You define a module by using the START and FINISH statements. The START statement defines the name of the module and the arguments. You can use the RETURN statement to return a value from a function module.
For example, suppose you want to compute sample quantiles for a vector of values. You know that the UNIVARIATE procedure calculates sample quantiles, so you look up how to compute quantiles in the UNIVARIATE documentation. Several definitions are listed, but the default method for PROC UNIVARIATE is Definition #5. The following module definition is taken from the book Statistical Programming with SAS/IML Software:
proc iml; /** Qntl: compute quantiles (Defn. 5 from the UNIVARIATE doc) **/ /** Arguments: q upon return, q contains the specified sample quantiles of the data. x is a matrix. The module computes quantiles for each column. p specifies the quantiles. For example, 0.5 specifies the median, whereas {0.25 0.75} specifies the first and third quartiles. This module does not handle missing values in the data. **/ start Qntl(q, x, p); /** definition 5 from UNIVARIATE doc **/ n = nrow(x); /** assume nonmissing data **/ q = j(ncol(p), ncol(x));/** allocate space for return values **/ do j = 1 to ncol(x); /** for each column of x... **/ y = x[,j]; call sort(y,1); /** sort the values **/ do i = 1 to ncol(p); /** for each quantile **/ k = n*p[i]; /** find position in ordered data **/ k1 = int(k); /** find indices into ordered data **/ k2 = k1 + 1; g = k - k1; if g>0 then q[i,j] = y[k2];/** return a data value **/ else /** average adjacent data **/ q[i,j] = (y[k1]+y[k2])/2; end; end; finish; |
After the module is defined, you can call it from your program. For example, the following statements compute the 50th, 90th, and 95th percentile of a vector of values sampled from the standard normal distribution:
x = j(1000, 1); /** allocate 1000 rows and 1 column **/ call randseed(4321); /** set the random number seed **/ call randgen(x, "Normal");/** random sample from standard normal **/ p = {0.5 0.9 0.95}; /** specifies quantiles **/ call qntl(q, x, p); /** call module to compute sample quantiles **/ print q[rowname=(char(p))]; |
For comparison, you can use the QUANTILE function in Base SAS software to compute the quantiles of the standard normal distribution:
/** quantiles of standard normal distribution **/ qDistrib = quantile("Normal", p); print qDistrib[format=6.3]; |
Because the data were sampled from a normal distribution, there is close agreement between the quantiles of the sample data (as computed by the QNTL module) and the quantiles of the standard normal distribution (as computed by the QUANTILE function).

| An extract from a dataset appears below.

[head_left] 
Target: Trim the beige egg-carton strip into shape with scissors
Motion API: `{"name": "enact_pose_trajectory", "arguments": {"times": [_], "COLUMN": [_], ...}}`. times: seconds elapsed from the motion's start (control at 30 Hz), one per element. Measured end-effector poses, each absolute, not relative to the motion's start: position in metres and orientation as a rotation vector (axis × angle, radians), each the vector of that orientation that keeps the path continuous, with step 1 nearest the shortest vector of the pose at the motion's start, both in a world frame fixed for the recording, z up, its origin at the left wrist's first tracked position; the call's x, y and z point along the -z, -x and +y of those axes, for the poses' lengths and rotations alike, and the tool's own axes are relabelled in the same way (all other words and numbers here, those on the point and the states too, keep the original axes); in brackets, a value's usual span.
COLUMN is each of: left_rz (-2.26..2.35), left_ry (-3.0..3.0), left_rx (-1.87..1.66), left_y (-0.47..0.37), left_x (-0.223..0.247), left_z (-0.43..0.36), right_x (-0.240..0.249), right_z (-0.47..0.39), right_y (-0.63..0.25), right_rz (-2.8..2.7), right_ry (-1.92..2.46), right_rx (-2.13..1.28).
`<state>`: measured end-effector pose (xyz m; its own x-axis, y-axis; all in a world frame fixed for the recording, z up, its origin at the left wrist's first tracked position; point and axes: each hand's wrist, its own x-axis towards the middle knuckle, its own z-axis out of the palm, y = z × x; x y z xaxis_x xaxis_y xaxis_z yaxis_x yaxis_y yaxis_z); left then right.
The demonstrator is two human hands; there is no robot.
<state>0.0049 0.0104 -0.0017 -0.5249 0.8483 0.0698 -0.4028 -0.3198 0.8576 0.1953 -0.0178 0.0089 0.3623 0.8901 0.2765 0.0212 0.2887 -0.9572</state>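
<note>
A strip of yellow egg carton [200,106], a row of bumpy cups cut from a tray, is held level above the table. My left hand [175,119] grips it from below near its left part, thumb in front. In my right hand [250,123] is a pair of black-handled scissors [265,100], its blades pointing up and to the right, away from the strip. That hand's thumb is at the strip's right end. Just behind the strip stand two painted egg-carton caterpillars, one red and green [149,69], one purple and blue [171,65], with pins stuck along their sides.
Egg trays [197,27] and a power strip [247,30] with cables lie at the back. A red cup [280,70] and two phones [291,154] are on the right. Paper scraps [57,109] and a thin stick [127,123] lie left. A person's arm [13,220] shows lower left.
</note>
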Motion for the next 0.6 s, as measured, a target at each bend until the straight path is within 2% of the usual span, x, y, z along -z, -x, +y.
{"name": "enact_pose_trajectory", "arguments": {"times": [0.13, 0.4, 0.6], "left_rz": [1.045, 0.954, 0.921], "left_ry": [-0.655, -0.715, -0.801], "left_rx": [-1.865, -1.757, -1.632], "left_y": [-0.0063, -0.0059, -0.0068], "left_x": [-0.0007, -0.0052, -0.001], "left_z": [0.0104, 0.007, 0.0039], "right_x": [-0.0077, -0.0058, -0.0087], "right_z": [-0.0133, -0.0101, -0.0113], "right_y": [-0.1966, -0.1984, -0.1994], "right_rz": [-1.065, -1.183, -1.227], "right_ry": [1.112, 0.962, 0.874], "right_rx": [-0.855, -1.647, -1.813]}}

Editor's Note: The QNTL function was included in SAS/IML 9.22 as built-in subroutine.
23 Comments
Will you give me some feedback on a related module I made? I needed to obtain percentiles of each column. The code below is what I came up with. Do you have any suggestions/improvements? Thanks,
start colPctls(k, x);
p = ncol(x);
n = nrow(x);
prob = k/100;
j = INT(n*prob);
g = n*prob - j;
out = j(p,1);
DO i=1 TO p;
CALL SORTNDX(ndx, x[,i], 1);
IF g=0 THEN
out[i] = (x[ndx[j], i] + x[ndx[j+1], i]) / 2;
ELSE
out[i] = x[ndx[j+1], i];
END;
RETURN(out);
finish;
Percentiles and quantiles are essentially the same thing, except that percentiles are measured on [0,100], and quantiles are measured on [0,1]. The 5th percentile is the 0.05 quantile, the 10th percentile is the 0.10 quantile, and so on. So just take your percentiles, divide then by 100, and then call the QNTL module like this:
pctl = {50 90 95};
call qntl(q, x, pctl/100);
Pingback: A Simple Signum Function - The DO Loop
Pingback: Using data to define hurricane season - The DO Loop
Pingback: The module that vanished - The DO Loop
Pingback: Converting matrix subscripts to indices - The DO Loop
Pingback: Pre-allocate arrays to improve efficiency - The DO Loop
Pingback: Storing and loading modules - The DO Loop
Pingback: Compute sample quantiles by using the QNTL call - The DO Loop
Pingback: Row vectors versus column vectors - The DO Loop
Pingback: Enumerating levels of a classification variable - The DO Loop
Pingback: Did you know that PROC IML automatically loads certain modules? - The DO Loop
Pingback: An easy way to define a library of user-defined functions - The DO Loop
Hi, I am having trouble with the sas/iml subroutine module. here is my code:
proc iml;
start corrp(a,b,c,d);
i= {1 2 3 4};
if p=i[1,a] & q=i[1,b] & s=i[1,c] & t=i[1,d] then
A=(y[p,q]-y[p,t]*y[q,t])/sqrt((1-y[p,t]*y[p,t])*(1-y[q,t]*y[q,t]));
B=(y[p,s]-y[p,t]*y[s,t])/sqrt((1-y[p,t]*y[p,t])*(1-y[s,t]*y[s,t]));
C=(y[q,s]-y[q,t]*y[s,t])/sqrt((1-y[q,t]*y[q,t])*(1-y[s,t]*y[s,t]));
rho=(A-B*C)/sqrt((1-B*B)*(1-C*C));
finish;
y={1 0.73456 0.71075 0.70398,0.73456 1.00000 0.69316 0.70855, 0.71075 0.69316 1.00000 0.83925, 0.70398 0.70855 0.83925 1.00000};
a=3;
b=4;
c=1;
d=2;
call corrp(3,4,1,2);
print rho;
my function is corrp(a,b,c,d), and I am trying to call the function with inputvalues a=3;b=4;c=1;d=2; however I keep getting the error message "Matrix has not been set to a value"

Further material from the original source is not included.